Eu tinha conseguido o que queria trabalhando como jornalista e criativo numa empresa magnífica, mas precisava voltar para a Galiza Santi Araújo Cantor, músico e compositor
Santi Araújo foi convidado pelo Son Estrella Galicia Posidonia em 2022. Músico de natureza bastante intimista, ele enfrentou duas apresentações em uma caverna ao longo do percurso, cercado por vistas espetaculares, a luz do Mediterrâneo brilhando sobre ele e um público expectante. Como um pequeno quarto no meio da natureza. Foi uma experiência linda, e aquele mar e aquelas árvores, de certa forma, o lembraram da Galícia, lembra Araújo. Fizemos a ele a pergunta de um milhão de dólares, uma pergunta que ele aprecia. Existe alguma marca distintiva no artista por ter nascido na Galícia, seja fazendo música folk, pop ou eletrônica? Ter nascido em um lugar que cunhou o termo "morriña" define sua personalidade, sua maneira de compor, sua sensibilidade, em suma?

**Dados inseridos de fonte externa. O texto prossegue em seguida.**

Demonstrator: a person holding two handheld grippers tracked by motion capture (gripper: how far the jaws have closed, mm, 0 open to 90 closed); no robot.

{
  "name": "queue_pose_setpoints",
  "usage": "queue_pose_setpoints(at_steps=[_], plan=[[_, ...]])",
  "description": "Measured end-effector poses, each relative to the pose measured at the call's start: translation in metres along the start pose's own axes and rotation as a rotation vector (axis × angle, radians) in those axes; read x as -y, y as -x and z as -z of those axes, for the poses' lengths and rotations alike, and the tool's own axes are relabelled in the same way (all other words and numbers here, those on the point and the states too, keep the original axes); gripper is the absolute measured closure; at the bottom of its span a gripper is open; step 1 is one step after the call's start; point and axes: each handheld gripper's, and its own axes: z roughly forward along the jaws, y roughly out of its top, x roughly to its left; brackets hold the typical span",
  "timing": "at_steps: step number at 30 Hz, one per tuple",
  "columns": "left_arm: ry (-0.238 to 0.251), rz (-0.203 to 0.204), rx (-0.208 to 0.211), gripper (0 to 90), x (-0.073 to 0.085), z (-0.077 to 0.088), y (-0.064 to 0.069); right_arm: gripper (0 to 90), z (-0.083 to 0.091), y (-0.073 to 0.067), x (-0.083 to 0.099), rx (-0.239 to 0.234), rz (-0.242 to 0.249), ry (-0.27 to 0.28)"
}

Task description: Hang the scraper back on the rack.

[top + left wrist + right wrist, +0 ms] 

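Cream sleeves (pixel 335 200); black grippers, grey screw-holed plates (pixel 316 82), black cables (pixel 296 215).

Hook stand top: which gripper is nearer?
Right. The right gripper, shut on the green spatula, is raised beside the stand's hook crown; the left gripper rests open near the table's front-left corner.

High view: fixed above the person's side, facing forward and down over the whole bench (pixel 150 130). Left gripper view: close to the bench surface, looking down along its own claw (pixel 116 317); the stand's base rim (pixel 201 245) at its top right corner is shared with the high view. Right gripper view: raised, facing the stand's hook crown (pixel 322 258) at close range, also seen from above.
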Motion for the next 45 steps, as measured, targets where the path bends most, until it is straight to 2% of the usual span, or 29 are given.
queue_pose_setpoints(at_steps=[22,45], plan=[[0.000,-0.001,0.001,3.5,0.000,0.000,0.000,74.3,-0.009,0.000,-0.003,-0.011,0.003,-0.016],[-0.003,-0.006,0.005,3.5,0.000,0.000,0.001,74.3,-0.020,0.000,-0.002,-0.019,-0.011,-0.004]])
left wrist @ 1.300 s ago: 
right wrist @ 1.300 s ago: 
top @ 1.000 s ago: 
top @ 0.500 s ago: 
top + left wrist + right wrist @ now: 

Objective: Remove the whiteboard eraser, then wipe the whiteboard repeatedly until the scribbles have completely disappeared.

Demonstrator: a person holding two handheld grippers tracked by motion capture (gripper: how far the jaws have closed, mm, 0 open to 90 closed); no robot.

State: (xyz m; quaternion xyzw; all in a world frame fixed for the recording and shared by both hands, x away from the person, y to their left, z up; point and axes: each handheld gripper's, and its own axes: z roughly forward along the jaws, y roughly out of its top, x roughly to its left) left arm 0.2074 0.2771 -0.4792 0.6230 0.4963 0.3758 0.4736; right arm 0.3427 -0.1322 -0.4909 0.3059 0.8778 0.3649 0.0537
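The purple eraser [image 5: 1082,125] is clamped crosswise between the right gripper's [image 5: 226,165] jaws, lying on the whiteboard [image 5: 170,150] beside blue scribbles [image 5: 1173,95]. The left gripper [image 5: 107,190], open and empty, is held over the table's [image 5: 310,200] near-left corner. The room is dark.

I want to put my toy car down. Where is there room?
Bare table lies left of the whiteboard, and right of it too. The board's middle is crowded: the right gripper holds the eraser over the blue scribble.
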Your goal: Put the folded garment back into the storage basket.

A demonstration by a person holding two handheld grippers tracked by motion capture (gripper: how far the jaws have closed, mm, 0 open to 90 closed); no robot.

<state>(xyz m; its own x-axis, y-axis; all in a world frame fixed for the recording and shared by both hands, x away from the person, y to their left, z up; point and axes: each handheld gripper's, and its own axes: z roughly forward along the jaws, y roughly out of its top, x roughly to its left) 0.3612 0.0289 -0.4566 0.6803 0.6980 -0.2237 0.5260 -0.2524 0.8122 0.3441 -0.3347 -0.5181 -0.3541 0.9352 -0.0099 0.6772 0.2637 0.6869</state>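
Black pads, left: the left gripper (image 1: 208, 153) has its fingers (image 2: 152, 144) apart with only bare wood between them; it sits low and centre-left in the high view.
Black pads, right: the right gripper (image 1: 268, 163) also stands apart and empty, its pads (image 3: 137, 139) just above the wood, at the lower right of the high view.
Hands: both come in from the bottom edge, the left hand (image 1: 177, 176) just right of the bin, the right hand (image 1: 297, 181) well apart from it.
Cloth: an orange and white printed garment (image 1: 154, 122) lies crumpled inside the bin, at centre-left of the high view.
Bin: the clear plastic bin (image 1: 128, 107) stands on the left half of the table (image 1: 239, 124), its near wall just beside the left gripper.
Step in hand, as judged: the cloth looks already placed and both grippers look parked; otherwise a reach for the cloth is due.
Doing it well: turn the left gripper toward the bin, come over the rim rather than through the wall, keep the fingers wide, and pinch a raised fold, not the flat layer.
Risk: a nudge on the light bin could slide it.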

Acho que é a pergunta mais interessante que me fizeram ultimamente; é uma pergunta que me faço em voz alta. E não tenho a resposta. Acho que algo precisa ser notado, mas também que pode ser perigoso, por causa dos clichês. Por exemplo, a melancolia. Sou quase portuguesa, do sul da fronteira, e meu sobrenome é português, mas o flamenco também tem melancolia. Somos rápidos em rotular as coisas, e isso é muito limitante. Temos uma tradição muito forte que é importante nutrir e continuar a expandir, mas, ao mesmo tempo, temos um presente e precisamos nos explorar a partir de outros lugares.

Santi Araújo, em 2022.
Eles são Estrella Galicia PosidoniaMesmo assim, percebendo as imperfeições desses rótulos, Santi explica o que significa a saudade de casa a partir de sua própria experiência: “Em 2015, eu morava na Cidade do México e estava bem. De repente, não sei como aconteceu, comecei a sentir falta até das coisas que eu não suportava antes, coisas bobas como ir à aldeia vizinha com minha família porque era festa do santo padroeiro e ver uma orquestra tocando pasodobles. Sou do interior, de uma aldeia perto de Ponteareas, nas terras do Minho, e meu DNA são os rios, as florestas, aquele cheiro de palheiro. E eu sentia falta disso. Naquela época, mesmo tendo conquistado o que queria trabalhando como jornalista e criativo em uma empresa magnífica, com pessoas maravilhosas, e tudo estava bem... Tudo não estava ótimo. Tive que voltar, quase por causa da minha saúde.”
No final do mês, Santi viajará para Portugal para realizar vários shows. Enquanto isso, ele está trabalhando com o jovem artista português Simplesmente, e nosso entrevistado suspeita que essa colaboração resultará em um álbum conjunto.